Kirishima fez uma careta e guardou a carteira de volta.

“Ixe. Tá, então eu vou buscar a grana e venho depois, ok?”

“Como você vai querer o arranjo, mais ou menos?”

“Não tenho nem ideia! Faz como você quiser fazer!”

Trincando os dentes e cerrando os punhos, Bakugou mais uma vez rosnou.

“Como assim, porra?”

Kirishima sorriu de novo, bem aberto.

“Faz como você gostaria de ganhar! Se você tivesse uma sala, um escritório, ou mesmo um estúdio que nem o meu, o que você gostaria de botar nele?”

Imaginar? Faz de conta? Qual o problema daquele cara? Tava achando que era um teatrinho idiota, que ele fazia arte de miçanga e caricatura pra turista? Ele iria protestar e deixar claro que não começava nenhum trabalho antes do pagamento integral em dinheiro, mas foi naquele momento em que um latejar tomou sua cabeça e todos seus músculos se retesaram enquanto ele trancava a respiração.

“Tá, tá, só vaza então.” Bakugou virou-se, fechando os olhos com força. “Amanhã no final da tarde vai estar pronto.”

Kirishima não pareceu perceber nada de anormal na atitude dele - que já não era normal, para começar.

“Tem alguma-”

“Vaza!” Bakugou o interrompeu, dando as costas e se afastando para as salas do interior da floricultura. Era mais uma crise de enxaqueca, ou o que diabo aquilo fosse, e ele não poderia ter aquilo na frente dos outros. “Eu levo lá no teu estúdio e você me paga na entrega!” Ele se afastou até deixar Kirishima sozinho entre as plantas.

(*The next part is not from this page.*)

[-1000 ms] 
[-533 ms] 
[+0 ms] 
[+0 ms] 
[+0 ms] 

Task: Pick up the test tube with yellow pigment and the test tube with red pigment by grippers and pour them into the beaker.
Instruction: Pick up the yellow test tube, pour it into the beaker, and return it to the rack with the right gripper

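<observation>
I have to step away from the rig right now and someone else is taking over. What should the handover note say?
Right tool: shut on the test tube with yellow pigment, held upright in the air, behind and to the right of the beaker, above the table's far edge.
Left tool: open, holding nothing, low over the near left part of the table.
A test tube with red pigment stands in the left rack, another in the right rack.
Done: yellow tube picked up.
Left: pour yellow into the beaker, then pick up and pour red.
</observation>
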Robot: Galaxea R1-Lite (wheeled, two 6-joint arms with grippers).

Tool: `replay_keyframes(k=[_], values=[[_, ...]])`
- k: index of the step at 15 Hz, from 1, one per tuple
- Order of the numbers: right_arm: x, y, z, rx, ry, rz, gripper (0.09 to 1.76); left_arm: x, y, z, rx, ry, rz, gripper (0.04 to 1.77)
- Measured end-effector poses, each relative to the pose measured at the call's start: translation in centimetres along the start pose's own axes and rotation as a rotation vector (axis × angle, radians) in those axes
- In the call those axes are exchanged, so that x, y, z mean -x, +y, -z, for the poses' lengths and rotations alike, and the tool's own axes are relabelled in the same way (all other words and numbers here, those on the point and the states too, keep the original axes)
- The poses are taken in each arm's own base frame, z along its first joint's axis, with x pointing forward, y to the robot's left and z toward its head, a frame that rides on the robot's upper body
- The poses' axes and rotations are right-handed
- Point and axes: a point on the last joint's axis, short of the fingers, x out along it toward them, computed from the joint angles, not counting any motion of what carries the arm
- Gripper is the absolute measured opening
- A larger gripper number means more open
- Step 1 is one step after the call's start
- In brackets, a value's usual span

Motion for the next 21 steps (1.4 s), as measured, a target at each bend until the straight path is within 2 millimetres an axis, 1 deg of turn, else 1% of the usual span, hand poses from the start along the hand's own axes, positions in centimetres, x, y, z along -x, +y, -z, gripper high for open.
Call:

Com um suspiro e uma risada para si mesmo, Kirishima sorriu. Ele era realmente uma figura. Personalidade péssima, mas uma figura. Olhou mais um pouco ao redor, e, uma vez sozinho ali, ele não poderia negar que cogitou fotografar algumas das plantas para desenhar mais tarde. Chegou a alcançar seu celular no bolso da calça, mas refreou-se antes de qualquer coisa. Aquilo seria extremamente desonrado e desrespeitoso. Depois que o florista deixou claro que nenhum registro de suas plantas devia ser feito, a não ser por quem já a havia encomendado, ele não poderia se valer do fato de estar sozinho ali para fazer isso. Chegou a se sentir envergonhado por cogitar, e nisso girou nos calcanhares e deixou o estabelecimento.

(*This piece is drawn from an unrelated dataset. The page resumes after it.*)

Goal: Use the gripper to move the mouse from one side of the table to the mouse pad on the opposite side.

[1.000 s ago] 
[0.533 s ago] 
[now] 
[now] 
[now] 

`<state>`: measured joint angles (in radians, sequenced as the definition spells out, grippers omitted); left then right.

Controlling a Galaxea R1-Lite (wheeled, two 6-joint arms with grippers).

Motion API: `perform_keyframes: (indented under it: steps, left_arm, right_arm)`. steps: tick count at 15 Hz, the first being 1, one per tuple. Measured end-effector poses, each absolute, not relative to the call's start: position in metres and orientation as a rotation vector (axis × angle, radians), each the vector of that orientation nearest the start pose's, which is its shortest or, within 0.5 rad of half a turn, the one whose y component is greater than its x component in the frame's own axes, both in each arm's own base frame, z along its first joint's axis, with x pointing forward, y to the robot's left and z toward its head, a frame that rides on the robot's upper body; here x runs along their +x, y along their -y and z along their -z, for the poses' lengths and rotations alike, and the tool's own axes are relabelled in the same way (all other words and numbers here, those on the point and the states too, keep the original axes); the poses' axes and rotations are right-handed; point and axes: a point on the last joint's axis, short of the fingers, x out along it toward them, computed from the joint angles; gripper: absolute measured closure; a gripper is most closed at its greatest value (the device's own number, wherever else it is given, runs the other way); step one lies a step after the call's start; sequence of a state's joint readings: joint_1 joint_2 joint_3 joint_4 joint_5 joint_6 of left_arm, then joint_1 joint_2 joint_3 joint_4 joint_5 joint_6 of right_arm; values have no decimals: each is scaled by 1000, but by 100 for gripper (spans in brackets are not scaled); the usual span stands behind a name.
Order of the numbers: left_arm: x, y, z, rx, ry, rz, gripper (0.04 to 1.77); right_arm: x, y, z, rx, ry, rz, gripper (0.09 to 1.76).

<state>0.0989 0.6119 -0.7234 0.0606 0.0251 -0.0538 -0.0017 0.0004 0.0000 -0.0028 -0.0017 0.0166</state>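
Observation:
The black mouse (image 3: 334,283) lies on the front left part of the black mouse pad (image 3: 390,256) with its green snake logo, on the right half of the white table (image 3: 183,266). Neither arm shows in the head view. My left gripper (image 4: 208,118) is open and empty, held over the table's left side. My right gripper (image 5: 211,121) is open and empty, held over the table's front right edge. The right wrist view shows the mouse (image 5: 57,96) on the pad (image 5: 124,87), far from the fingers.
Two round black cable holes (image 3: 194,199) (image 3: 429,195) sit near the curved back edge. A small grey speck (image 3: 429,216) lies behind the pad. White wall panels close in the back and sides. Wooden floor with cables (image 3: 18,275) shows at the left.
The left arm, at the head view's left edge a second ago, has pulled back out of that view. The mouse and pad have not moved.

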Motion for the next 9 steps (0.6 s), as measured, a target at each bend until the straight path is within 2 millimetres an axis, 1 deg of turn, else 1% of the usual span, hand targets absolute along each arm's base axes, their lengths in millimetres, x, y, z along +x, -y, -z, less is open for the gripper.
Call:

Com o celular na mão, então, ao invés, preferiu jogar na internet o que era uma “Dracena” e se achou engraçado descobrir que era uma planta de folhas vermelhas e grandes. Só quando saiu para a calçada, menos quente e com um vento agradável, que pensou direito na encomenda que fez; mas, ao invés de se arrepender, estava mais entusiasmado ainda. Com certeza foi um excelente investimento!